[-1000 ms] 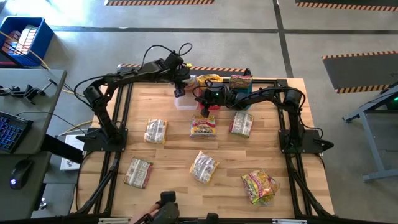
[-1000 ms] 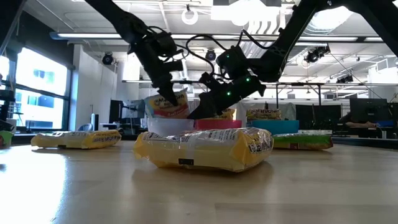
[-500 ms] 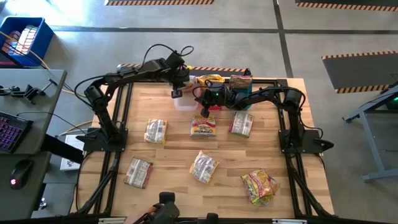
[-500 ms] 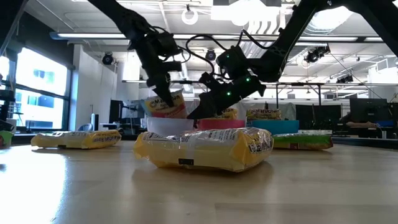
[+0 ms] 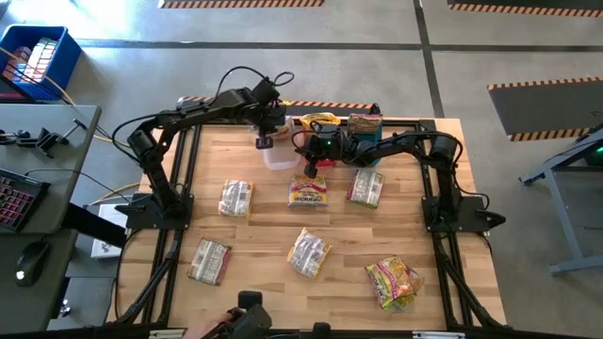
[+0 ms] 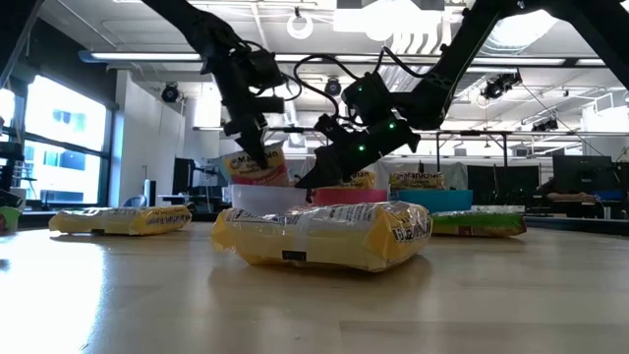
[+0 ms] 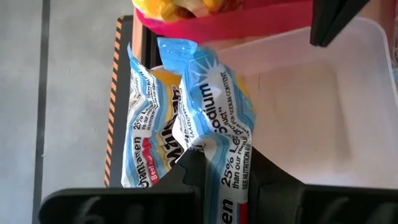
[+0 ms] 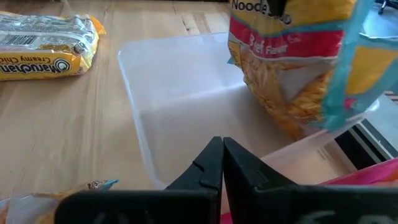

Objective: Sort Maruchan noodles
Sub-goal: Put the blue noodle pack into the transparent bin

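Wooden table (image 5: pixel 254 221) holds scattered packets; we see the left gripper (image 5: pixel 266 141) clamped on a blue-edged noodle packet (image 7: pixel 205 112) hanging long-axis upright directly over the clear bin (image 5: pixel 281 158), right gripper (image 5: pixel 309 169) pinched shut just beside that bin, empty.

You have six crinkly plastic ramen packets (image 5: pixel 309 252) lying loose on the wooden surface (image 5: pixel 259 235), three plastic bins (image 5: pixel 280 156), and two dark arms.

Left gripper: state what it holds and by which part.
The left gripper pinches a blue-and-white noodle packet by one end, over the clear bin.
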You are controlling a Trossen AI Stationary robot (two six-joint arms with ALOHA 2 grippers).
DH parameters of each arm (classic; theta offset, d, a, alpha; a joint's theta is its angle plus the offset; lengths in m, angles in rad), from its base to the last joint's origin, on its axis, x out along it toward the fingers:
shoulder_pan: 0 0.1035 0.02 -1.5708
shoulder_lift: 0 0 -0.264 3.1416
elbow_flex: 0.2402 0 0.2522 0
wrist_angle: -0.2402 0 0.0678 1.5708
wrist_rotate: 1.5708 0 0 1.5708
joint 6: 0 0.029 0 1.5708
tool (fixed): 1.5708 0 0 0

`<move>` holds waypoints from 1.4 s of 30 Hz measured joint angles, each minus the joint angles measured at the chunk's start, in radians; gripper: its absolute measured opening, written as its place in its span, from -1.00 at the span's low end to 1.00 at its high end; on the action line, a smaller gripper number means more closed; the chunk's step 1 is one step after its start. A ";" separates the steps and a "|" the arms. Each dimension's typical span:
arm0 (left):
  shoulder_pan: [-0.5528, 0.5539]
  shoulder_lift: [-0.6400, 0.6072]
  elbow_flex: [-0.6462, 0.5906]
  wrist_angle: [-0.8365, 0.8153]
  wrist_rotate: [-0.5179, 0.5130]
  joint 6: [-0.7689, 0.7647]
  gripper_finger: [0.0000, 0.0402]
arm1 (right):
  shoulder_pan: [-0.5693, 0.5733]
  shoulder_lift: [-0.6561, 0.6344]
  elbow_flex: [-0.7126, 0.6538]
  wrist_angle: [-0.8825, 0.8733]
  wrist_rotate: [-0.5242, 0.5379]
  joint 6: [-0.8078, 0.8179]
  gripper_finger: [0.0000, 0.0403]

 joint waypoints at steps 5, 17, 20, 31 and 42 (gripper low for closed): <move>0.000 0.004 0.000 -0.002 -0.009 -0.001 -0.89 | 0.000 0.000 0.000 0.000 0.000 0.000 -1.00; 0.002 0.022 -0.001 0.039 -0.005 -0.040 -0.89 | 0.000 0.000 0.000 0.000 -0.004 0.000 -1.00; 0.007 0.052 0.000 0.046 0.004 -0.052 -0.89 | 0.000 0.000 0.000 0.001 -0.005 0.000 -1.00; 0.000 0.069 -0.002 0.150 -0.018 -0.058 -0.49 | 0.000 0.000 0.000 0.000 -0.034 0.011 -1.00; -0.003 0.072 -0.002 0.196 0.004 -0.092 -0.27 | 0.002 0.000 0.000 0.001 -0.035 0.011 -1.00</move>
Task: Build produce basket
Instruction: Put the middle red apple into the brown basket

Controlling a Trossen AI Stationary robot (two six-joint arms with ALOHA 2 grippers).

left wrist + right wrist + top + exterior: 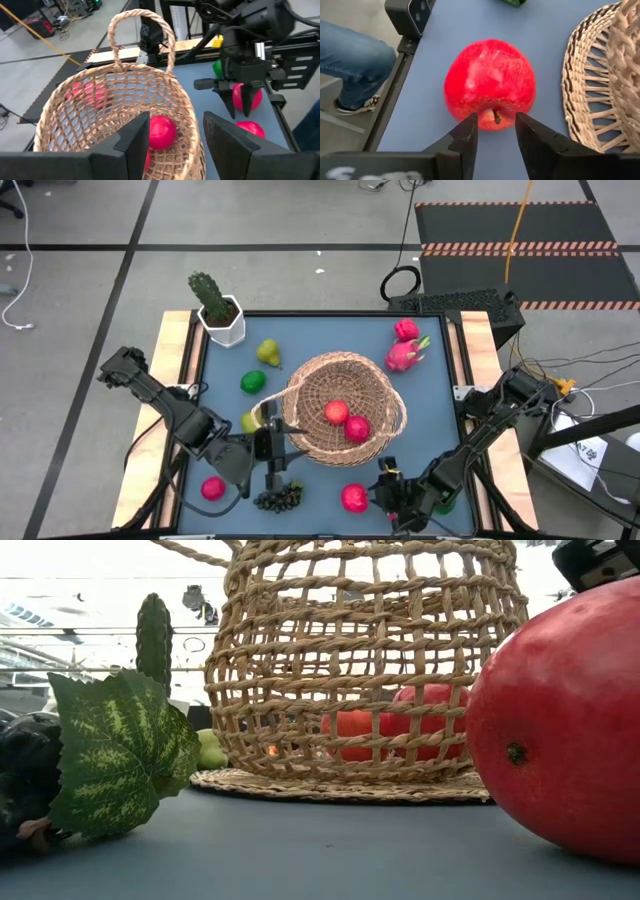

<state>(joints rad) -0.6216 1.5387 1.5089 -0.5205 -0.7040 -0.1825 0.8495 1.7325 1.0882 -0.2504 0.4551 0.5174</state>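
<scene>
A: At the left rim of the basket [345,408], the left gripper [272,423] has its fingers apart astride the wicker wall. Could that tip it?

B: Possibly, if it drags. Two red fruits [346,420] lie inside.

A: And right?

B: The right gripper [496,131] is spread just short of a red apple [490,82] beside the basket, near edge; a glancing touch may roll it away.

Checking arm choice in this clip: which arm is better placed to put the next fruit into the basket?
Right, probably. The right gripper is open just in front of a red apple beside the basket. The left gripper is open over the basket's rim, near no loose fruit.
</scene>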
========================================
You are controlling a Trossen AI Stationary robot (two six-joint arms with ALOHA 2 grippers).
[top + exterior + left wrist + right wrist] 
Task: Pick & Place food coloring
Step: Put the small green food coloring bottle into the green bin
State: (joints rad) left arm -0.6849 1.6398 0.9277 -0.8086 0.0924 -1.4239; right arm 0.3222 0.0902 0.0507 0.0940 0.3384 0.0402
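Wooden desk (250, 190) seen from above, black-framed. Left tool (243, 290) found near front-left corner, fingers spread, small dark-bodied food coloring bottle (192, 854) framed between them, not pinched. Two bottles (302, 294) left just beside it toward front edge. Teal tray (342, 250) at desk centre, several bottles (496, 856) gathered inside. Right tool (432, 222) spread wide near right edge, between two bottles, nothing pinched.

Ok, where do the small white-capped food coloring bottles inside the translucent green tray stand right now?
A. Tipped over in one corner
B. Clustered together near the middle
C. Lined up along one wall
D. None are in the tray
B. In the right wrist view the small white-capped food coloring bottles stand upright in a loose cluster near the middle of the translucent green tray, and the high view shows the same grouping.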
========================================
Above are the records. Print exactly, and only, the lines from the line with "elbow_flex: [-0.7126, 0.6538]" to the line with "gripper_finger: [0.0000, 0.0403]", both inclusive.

  elbow_flex: [-0.7126, 0.6538]
  wrist_angle: [-0.8825, 0.8733]
  wrist_rotate: [-0.5242, 0.5379]
  joint 6: [-0.8078, 0.8179]
  gripper_finger: [0.0000, 0.0403]

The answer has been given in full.